Now, creating as one

this life together,

bounded only by your shared vision,

to have and to hold,

everything together.

It was a special day and evening. It reminds me that this earth is special and our place on it is likewise special. Who knows how long our legacy will last. We hear old stories of Atlantis, the ice age, and how civilizations have been wiped completely off the earth and yet here we are raising families, building our dreams and working to out-last our dimming sun.

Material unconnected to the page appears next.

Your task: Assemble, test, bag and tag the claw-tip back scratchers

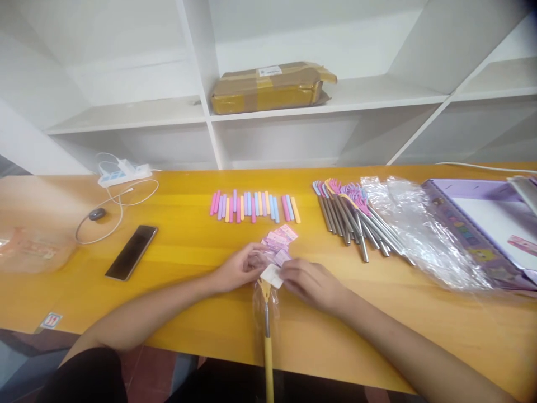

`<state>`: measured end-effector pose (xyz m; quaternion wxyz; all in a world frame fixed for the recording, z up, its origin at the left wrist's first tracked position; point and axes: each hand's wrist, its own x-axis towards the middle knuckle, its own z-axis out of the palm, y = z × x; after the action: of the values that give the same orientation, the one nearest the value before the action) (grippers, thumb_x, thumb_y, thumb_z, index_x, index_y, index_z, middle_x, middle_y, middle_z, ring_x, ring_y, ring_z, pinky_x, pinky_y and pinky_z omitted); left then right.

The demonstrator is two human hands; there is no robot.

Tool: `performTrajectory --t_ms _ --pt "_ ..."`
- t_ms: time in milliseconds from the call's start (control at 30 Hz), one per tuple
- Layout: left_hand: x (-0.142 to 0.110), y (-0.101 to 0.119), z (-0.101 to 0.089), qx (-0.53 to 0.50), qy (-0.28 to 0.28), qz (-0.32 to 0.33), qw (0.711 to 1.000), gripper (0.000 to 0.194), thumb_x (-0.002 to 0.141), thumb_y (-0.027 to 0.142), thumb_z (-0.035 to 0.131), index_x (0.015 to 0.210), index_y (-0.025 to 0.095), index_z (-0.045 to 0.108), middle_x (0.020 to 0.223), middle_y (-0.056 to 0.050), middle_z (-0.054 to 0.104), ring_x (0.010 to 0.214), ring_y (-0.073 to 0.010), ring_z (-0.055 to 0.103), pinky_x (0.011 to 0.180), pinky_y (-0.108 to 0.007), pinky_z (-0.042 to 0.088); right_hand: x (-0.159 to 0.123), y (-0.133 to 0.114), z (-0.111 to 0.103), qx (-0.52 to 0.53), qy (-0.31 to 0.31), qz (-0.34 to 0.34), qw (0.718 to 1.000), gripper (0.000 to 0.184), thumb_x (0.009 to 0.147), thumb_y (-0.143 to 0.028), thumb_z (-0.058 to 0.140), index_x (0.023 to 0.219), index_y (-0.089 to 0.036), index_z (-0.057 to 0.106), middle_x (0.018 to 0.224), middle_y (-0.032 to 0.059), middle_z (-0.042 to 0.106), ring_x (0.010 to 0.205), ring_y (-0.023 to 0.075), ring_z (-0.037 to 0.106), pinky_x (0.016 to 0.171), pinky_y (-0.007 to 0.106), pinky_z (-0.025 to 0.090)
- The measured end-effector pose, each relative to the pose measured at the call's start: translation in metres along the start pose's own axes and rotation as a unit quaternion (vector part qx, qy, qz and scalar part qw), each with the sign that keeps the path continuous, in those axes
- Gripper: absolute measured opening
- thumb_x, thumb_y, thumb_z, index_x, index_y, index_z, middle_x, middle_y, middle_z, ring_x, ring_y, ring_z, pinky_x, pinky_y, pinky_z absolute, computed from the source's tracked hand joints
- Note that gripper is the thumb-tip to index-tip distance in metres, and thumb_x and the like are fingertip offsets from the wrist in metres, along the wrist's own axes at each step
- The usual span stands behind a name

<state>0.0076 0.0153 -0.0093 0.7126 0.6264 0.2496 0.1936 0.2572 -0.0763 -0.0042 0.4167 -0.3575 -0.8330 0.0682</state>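
Note:
A yellow back scratcher [268, 358] lies in a clear plastic bag [255, 308] at the table's front edge, its handle end pointing toward me. My left hand [243, 267], fingers curled, grips the bag near its top. In my right hand [312, 281] a small white card [272, 275] is pinched, over the scratcher's claw end. Several pink and purple printed cards [280, 239] are fanned out just beyond my hands. Farther back, several coloured handle sleeves [254, 205] in pink, purple, blue and yellow are lined up in a row.
To the right are a pile of metal-stemmed back scratchers [348, 218], empty clear bags [432, 240] and a purple box [461, 224]. On the left lie a phone [131, 252], a cable [121, 210] and a power strip [125, 174]. A taped carton [268, 89] sits on the shelf.

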Motion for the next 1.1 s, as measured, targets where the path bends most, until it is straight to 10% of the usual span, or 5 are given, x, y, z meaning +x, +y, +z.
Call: performTrajectory --t_ms 233,533,900,1100 --pt "-0.004 0.005 -0.002 0.028 -0.05 -0.006 0.998 0.072 0.089 0.029 0.085 0.152 0.027 0.05 0.145 -0.017 0.066 0.131 -0.0277 0.068 0.104 -0.038 0.055 0.005 -0.001 0.004 -0.131 -0.034 -0.064 0.989 0.02 0.107 -0.016 0.058 0.123 -0.02 0.07 0.109 0.0095 0.078 0.091 0.0218 0.071 0.075 0.036 0.054" --pt "-0.007 0.005 0.002 0.024 -0.081 0.018 0.996 0.101 0.097 0.024 0.075 0.175 0.033 0.012 0.124 -0.013 0.071 0.11 -0.0218 0.071 0.097 -0.037 0.056 0.008 0.0 0.002 -0.134 -0.048 -0.051 0.989 0.024 0.107 -0.009 0.05 0.118 -0.015 0.071 0.137 0.0182 0.071 0.139 0.0299 0.062 0.114 0.05 0.059" --pt "-0.008 -0.001 0.001 0.094 -0.107 0.059 0.988 0.098 0.102 0.022 0.066 0.175 0.036 0.002 0.13 -0.013 0.07 0.101 -0.0171 0.068 0.095 -0.036 0.055 0.006 0.007 0.004 -0.114 -0.002 -0.026 0.993 0.019 0.101 -0.007 0.061 0.116 -0.018 0.064 0.123 0.0173 0.074 0.119 0.0279 0.071 0.098 0.043 0.065" --pt "-0.006 -0.009 -0.002 0.082 -0.126 0.107 0.983 0.083 0.104 0.022 0.064 0.167 0.037 0.012 0.144 -0.016 0.065 0.097 -0.0143 0.067 0.089 -0.033 0.055 0.011 0.012 0.008 -0.025 0.097 0.121 0.988 0.005 0.105 -0.021 0.063 0.1 -0.022 0.062 0.103 0.0085 0.076 0.092 0.02 0.075 0.079 0.033 0.063"
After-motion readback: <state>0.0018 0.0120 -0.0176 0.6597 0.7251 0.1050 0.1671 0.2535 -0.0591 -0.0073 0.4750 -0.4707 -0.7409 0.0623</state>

I watched the movie, “Interstellar,” last night (space travel and sci-fi are some of my favorites) and it is a compelling movie for me. Dealing with issues of gravity and propulsion in space and the effects on time in a black hole is dramatic. The characters are all dealing with intense pressures to get people back to earth and save people on the planet by transferring people to another star system. I’m glad we are not there yet. Interesting, though was a conversation that came up near the end of the movie and a character was postulating how Love could affect the transmission of information between people regardless of time or space between them. She was wondering if love is actually a substance or fabric that is more than an emotion or thought. Is love actually the web of life?

Is all of this sci-fi, or mumbo jumbo? I think not. These are questions the brightest minds have asked for centuries. We are only beginning to understand ourselves let alone the Universe. My bet is on love and the effects of love and how it is the greatest healing force in the Universe.

The early stone-age bushmen of Africa had one of the most intimate relationships with nature that I have heard of. They could hear the stars singing and the sun made a ringing sound to them. They understood the relationship between all animals and themselves and learned how to survive for a speck of time. They are able to understand the personality dynamics of animals and how they relate to the human dynamics we have with each other. To the Bushmen, each animal displays certain characteristics that can apply to humans. By watching and studying animals in their cosmology they are able to understand how the Universe works and how humans find their rightful place in the Universe. Have we forgotten how to listen to the universe we live in?

A wedding, a marriage, a family gathering is a testament to our learning about love. We see it, we feel it, and we experience it, now can we listen to it?